December 17, 2013 by Michael Greger M.D. in News with 12 Comments

Strawberries Can Reverse Precancerous Progression

In my last two posts, Which Fruit is Best at Fighting Cancer? and Anti-Cancer Nutrient Synergy in Cranberries I described what various common fruits could do to human cancer cells in a petri dish.  Studies showing which foods can best suppress the growth of cancer in a test tube are all well and good, but we need to know if they can do the same thing within the human body. It’s considered unethical to withhold conventional cancer therapies to test out some fruit or vegetable, so what do you do?

One direction researchers have taken is to use so-called “combinatorial strategies,” for example adding phytonutrients from the spice turmeric and green tea along with chemotherapy to see if that works better than chemo alone, but this gets complicated because chemo and radiation often work by killing cancer cells with free radicals and so though antioxidants may certainly reduce the toxicity of the treatment there’s a theoretical concern it could reduce the efficacy as well.

Another way you can study the effects of plants on cancer is by testing dietary interventions on slow growing cancers like prostate, which is how Ornish and colleagues were able to show his apparent reversal in cancer growth with a plant-based diet (see Cancer Reversal Through Diet?). They could get away with treating cancer with a vegan diet alone (no chemo/surgery/radiation) because prostate can be such a slow growing cancer that patients with early disease can be placed in a holding pattern. So if you’re not going to do anything but watch and wait, you might as well test out a dietary intervention. Are there other cancers like that we can try plants on?

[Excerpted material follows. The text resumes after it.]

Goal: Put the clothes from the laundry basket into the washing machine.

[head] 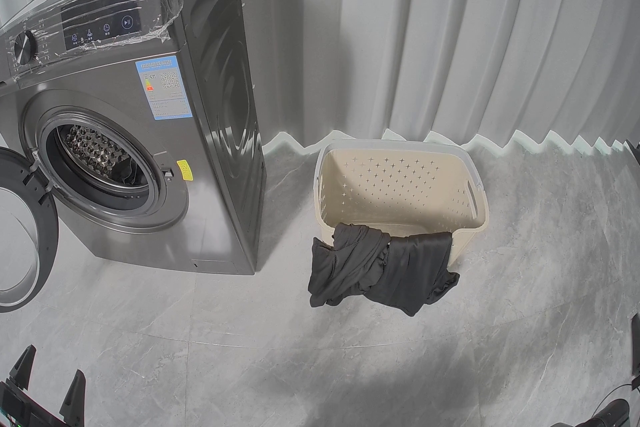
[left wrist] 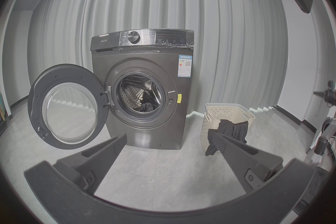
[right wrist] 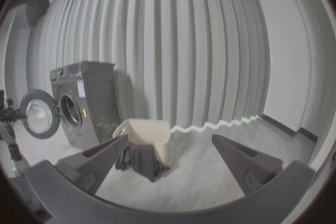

Esophageal cancer is not the cancer to get. Five-year survival is only about 13 percent, with most people dying within the first year of diagnosis, but the development of esophageal cancer is a multistage process. We start out with a normal esophagus (the tube that connects you mouth to your stomach), then precancerous changes start to take place, then localized cancer starts to grow, then eventually it spreads and we most likely die.

Because of the well-defined, stepwise progression of esophageal, researchers jumped on it as a way to test the ability of berries—the healthiest fruits—to reverse the progression of cancer. A randomized phase 2 clinical trial of strawberries for patients with precancerous lesions of the esophagus was undertaken. Six months of eating the equivalent of over a pound of fresh strawberries a day, and the progression of disease was reversed in 80 percent of the high dose strawberry treatment.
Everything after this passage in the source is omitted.